Mike: (after the truck explodes) I'm not sure that would have taken out the whole town.

  • Magical Security Cam: So in Riding with Death Abby's watching the second episode the second half on the movie on a monitor that can apparently follow Casey or other random characters around, pick up important aspects of the story, switch angles, and film inside buildings and race cars. Are there invisible camera fairies flitting about? Are they watching you? Right now?
  • Magic Brakes: Actually averted. Though the sinister mechanic Carl sabotages the brakes of the semi, the movie acknowledges this isn't a huge problem. The huge problem would be the series of vicious switchbacks and hairpin curves Casey is bearing down on at high-speed.
  • Misapplied Phlebotinum: Sure it doesn't boost mileage, but what military wouldn't want such a potent explosive?
  • Missing Episode: The show got less than half of its completed episodes on the air.
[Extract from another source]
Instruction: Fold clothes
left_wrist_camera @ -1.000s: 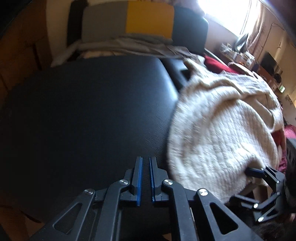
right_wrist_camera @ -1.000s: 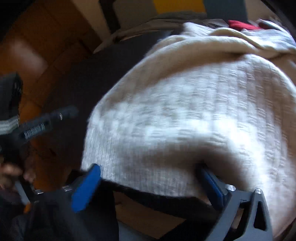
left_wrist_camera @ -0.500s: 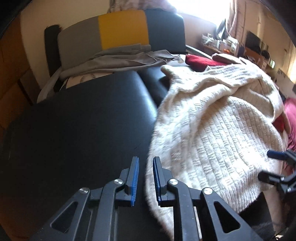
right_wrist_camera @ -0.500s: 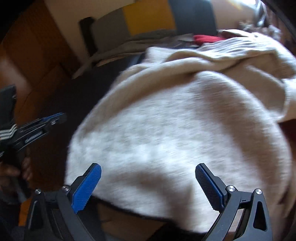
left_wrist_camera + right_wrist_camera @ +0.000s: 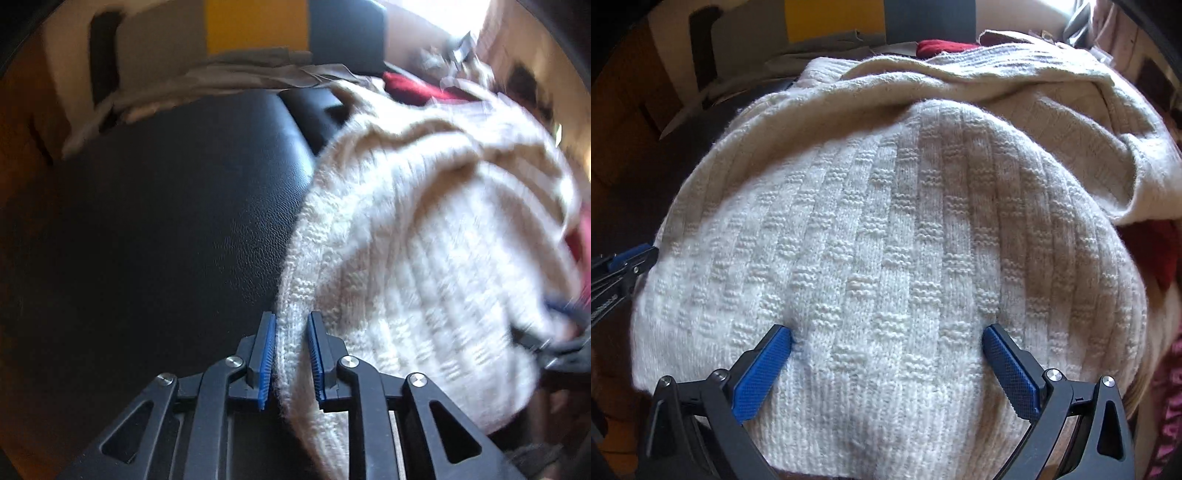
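the cream sweater [image 5: 886, 229] lies rumpled on the black seat [image 5: 166, 229], not yet folded. left gripper [image 5: 290, 354] jaws are opening astride its edge; right gripper [image 5: 886, 365] jaws spread wide, tips on the hem.

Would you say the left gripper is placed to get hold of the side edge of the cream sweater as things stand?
Probably yes. The sweater edge already lies between the left gripper pads, whose jaws are opening, and nothing blocks it on the black cushion.

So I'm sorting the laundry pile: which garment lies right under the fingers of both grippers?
The cream knitted sweater, textured and ribbed at its hem; the red garment and grey cloth lie farther back.
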Available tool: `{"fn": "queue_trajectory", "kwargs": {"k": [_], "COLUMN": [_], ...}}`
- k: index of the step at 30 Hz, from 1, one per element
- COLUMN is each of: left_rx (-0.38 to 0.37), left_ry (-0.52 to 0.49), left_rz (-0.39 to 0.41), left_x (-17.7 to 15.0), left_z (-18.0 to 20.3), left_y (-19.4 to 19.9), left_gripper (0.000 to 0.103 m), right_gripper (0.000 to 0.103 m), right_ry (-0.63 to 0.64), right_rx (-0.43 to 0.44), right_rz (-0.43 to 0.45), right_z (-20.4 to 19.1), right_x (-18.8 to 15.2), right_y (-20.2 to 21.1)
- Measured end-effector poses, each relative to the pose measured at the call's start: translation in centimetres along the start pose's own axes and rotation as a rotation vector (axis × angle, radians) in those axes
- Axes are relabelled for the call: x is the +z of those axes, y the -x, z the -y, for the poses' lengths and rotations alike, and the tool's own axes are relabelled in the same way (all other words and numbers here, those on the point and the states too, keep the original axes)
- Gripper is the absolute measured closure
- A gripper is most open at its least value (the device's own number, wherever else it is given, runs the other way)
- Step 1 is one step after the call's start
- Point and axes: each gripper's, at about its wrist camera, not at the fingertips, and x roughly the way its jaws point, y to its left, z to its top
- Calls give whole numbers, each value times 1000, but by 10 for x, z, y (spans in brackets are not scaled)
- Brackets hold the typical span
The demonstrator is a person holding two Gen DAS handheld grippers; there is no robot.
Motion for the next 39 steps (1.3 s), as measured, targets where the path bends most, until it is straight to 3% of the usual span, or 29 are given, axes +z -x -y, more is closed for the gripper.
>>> {"fn": "queue_trajectory", "kwargs": {"k": [3,8,10,12,18,21,28,32,37,39], "left_rx": [-113,-257,-208,-140,-207,-214,-118,-12,59,80], "left_ry": [76,98,41,-97,-582,-697,-741,-777,-764,-738], "left_rz": [70,137,114,162,182,117,29,65,84,105], "left_x": [26,88,116,136,155,156,180,183,180,178], "left_z": [-12,-12,0,27,131,170,202,219,231,232], "left_y": [9,3,-3,-3,-13,-37,-88,-102,-108,-108], "left_gripper": [80,72,70,70,70,70,70,70,93,97], "right_gripper": [0,0,0,0,0,0,0,0,0,0], "right_ry": [12,20,17,24,40,42,55,64,70,72], "right_rx": [20,4,3,10,16,19,37,46,51,51], "right_rz": [19,72,83,93,139,159,190,208,213,214], "right_z": [4,4,5,6,10,11,11,3,3,3], "right_x": [-2,-4,-3,-1,2,3,2,-12,-14,-15], "right_y": [1,0,0,-1,-3,-5,-9,-10,-7,-6]}}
The Compilation Movie partially justified itself by using one of the missing episodes for the second half. The linking factor was that both episodes featured guest shots by country/novelty musician Jim Stafford, as well as being about dangerous vehicles (hence the movie's title.)
  • Neutral Female: Abby. But she's some gal!
  • Nitro Express: The premiere features the hero driving a semi across the country to deliver a fuel additive, along with it's creator. Halfway through, it is revealed the creator is pulling a Face Heel Turn: After finding that Tripoline inevitably breaks down into an unstable explosive, he decides to embezzle ten million dollars from his research firm and then use the substance to fake his own death when some random pothole the truck runs over sets off the bottle.
  • No New Fashions in the Future: Set in the '80s, it is painfully obvious the wardrobe is from the '70s.
  • The Other Darrin: Richard Dysart played Casey's superior Driscoll in the show's pilot, but was replaced by William Sylvester in the actual series. The Riding with Death version uses footage from the pilot in one flashback which had Dysart as Driscoll.
  • Outdated Outfit: Even by the terms of the 70s, Casey's hideous jacket was dated.
  • Plucky Comic Relief: Buffalo Bill. Like most comic relief, he will make you wince every time he opens his mouth.
  • Pull the Thread: At one point Sam calls Dr. Hale to apologize for a bump in the road that didn't actually happen. When Hale plays along and acts like it did, it reveals that he's not in the truck at all.
  • Put on a Bus: Abby's character was dumped mid-series. Riding With Death clumsily deals with that.
  • Recycled Script: One of the original five broadcast episodes shared a script about a look-alike infiltrator with The Bionic Woman.
  • Red Scare: Turns out Denby had his bomb-car outfitted in East Germany.
  • Rummage Sale Rejects: Gaze upon the page pic and despair!
  • The Seventies: And how. In fact, it was in 1976 when truckers and CB radios were a popular fad, with C.W. McCoy's "Convoy" being a #1 hit, and the kid's board game "10-4 Good Buddy" released as well.
  • Springtime for Hitler: The inventor of the faulty fuel additive in Riding With Death planned to fake his own death while Casey was driving the truck he was hidden in.
  • Stock Footage: The part of Intersect's mainframe will be played by "Guardian" from Colossus: The Forbin Project.
    • "I'm running a film now of a previous pilot ejection."
    • Riding with Death features spliced-in footage from the pilot in order to show Casey's origin story.
  • Superhero: Casey, theoretically anyway.
  • Syndication Title: The only themes tying the two episodes together were vehicles, deadly explosions, and an annoying country musician, and apparently "Riding With Death While Yodeling" tested poorly.
  • This Cannot Be!: "This can't BE?! You're DEAD?!"
  • Traitor Shot: Of Karl the mechanic after we see the brakes on Casey's truck cut.
  • Twenty Minutes Into the Future: Gemini Man was set in the far-flung future of 1983, but it's hard to tell considering how much the show's atmosphere conjures up the era when it was made.
  • Visible Invisibility: Casey's awfully clumsy when he's invisible...
  • Word Salad Title: "Gemini" ostensibly refers to the 'dual' nature of the hero (as visible and invisible), but that's rreeeeeaaaaalllllyy stretching the definition of the word.